Bagi Kurawal, ini adalah bentuk nyata konflik kepentingan. Mustahil lembaga yang sedang dikritik diberi kuasa untuk menilai dan membenahi dirinya sendiri. Persoalan utama Polri bukan hanya soal kedisiplinan, tapi cara kekuasaan dijalankan tanpa integritas, profesionalisme, dan rasa kemanusiaan. Ini juga bukan semata soal lemahnya pengawasan publik, tapi tentang budaya kekuasaan yang membuat aparat merasa tak perlu mempertanggungjawabkan tindakannya pada siapa pun.
Keputusan ini juga memperlihatkan betapa jauh Presiden Prabowo melenceng dari semangat Asta Cita, janji yang ia buat sendiri, terutama janji untuk menegakkan hukum berkeadilan dan membangun sistem keamanan yang modern serta manusiawi. Bukannya memperkuat prinsip keadilan dan mengembalikan kepolisian pada fungsinya sebagai lembaga sipil, Presiden Prabowo justru terlihat akan mengukuhkan Polri sebagai alat kekuasaan yang kebal dari koreksi publik.
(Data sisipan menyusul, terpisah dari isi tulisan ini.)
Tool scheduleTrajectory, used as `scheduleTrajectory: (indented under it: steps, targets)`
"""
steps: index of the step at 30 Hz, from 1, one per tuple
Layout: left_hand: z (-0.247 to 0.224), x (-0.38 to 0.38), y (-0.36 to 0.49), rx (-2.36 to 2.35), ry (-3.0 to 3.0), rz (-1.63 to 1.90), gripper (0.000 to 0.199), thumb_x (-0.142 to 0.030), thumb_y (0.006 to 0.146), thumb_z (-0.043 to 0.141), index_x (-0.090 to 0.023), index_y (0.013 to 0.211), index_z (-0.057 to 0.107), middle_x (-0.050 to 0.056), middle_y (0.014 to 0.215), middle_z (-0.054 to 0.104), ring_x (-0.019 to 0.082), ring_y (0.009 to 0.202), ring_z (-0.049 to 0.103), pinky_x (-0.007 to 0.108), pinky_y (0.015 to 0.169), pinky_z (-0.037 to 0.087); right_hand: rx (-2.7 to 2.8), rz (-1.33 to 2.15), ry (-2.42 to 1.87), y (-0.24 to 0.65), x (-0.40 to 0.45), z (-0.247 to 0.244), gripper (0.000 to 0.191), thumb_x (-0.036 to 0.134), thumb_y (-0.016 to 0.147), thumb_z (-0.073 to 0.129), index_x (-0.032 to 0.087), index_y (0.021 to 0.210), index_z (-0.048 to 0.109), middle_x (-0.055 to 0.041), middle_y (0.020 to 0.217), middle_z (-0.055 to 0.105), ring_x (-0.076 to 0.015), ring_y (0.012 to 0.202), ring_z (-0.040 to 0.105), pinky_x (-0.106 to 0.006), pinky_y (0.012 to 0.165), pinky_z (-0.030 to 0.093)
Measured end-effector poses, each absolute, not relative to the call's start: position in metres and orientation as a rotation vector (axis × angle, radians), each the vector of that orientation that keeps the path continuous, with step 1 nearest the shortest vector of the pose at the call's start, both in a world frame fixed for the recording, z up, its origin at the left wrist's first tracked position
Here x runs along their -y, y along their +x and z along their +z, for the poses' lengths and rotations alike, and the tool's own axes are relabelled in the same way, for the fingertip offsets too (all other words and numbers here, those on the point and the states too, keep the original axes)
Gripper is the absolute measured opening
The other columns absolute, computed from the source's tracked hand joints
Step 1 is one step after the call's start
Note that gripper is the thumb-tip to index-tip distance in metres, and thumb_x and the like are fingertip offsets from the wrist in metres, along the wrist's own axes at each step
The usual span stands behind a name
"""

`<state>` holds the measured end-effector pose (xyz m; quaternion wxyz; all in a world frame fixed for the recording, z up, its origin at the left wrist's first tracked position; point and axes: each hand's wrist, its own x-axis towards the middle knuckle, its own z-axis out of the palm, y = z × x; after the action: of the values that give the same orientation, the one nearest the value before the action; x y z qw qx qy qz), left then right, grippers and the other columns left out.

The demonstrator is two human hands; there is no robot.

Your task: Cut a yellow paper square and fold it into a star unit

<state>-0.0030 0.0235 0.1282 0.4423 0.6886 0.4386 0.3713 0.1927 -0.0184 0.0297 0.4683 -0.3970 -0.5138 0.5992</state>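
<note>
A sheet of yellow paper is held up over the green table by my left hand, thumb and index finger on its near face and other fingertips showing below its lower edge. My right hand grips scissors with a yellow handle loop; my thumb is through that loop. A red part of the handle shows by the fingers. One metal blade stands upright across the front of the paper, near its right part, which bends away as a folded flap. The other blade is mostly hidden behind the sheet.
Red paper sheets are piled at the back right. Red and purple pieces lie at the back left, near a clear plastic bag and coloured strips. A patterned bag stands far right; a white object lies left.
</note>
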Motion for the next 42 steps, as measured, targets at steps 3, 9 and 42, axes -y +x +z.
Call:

Reformasi kepolisian tidak akan pernah lahir dari tim yang sejak awal kehilangan independensinya. Jika pemerintah sungguh ingin memperbaiki keadaan, langkah pertama adalah membentuk ulang tim reformasi dengan komposisi yang mencerminkan integritas dan keberagaman—melibatkan masyarakat sipil dan akademisi. Selain itu, mandat tim harus jelas, terbuka, dan bisa dinilai publik: apa tujuannya, sejauh mana kewenangannya, dan dalam berapa lama hasilnya bisa dilihat. Tanpa transparansi dan akuntabilitas, yang disebut “reformasi” hanya akan menjadi formalitas—pengulangan dari kegagalan yang sama.
Presiden Prabowo, nyali memang tidak dapat dibeli, tapi anda tidak dipilih untuk menjaga warisan lama yang telah usang. Reformasi kepolisian adalah ujian awal kepemimpinan Anda—apakah Anda berani menempatkan keadilan di atas kenyamanan kekuasaan, atau justru memilih melanjutkan pola lama yang membuat rakyat terus kehilangan kepercayaan pada negara. Apakah Anda memilih jalan aman, atau jalan yang benar. Janji Anda sudah tertulis jelas dalam Asta Cita; yang ditunggu publik sekarang bukan kata-kata, tapi keberanian untuk menepatinya—menjadikan kepolisian benar-benar bekerja untuk melindungi warga, bukan kekuasaan.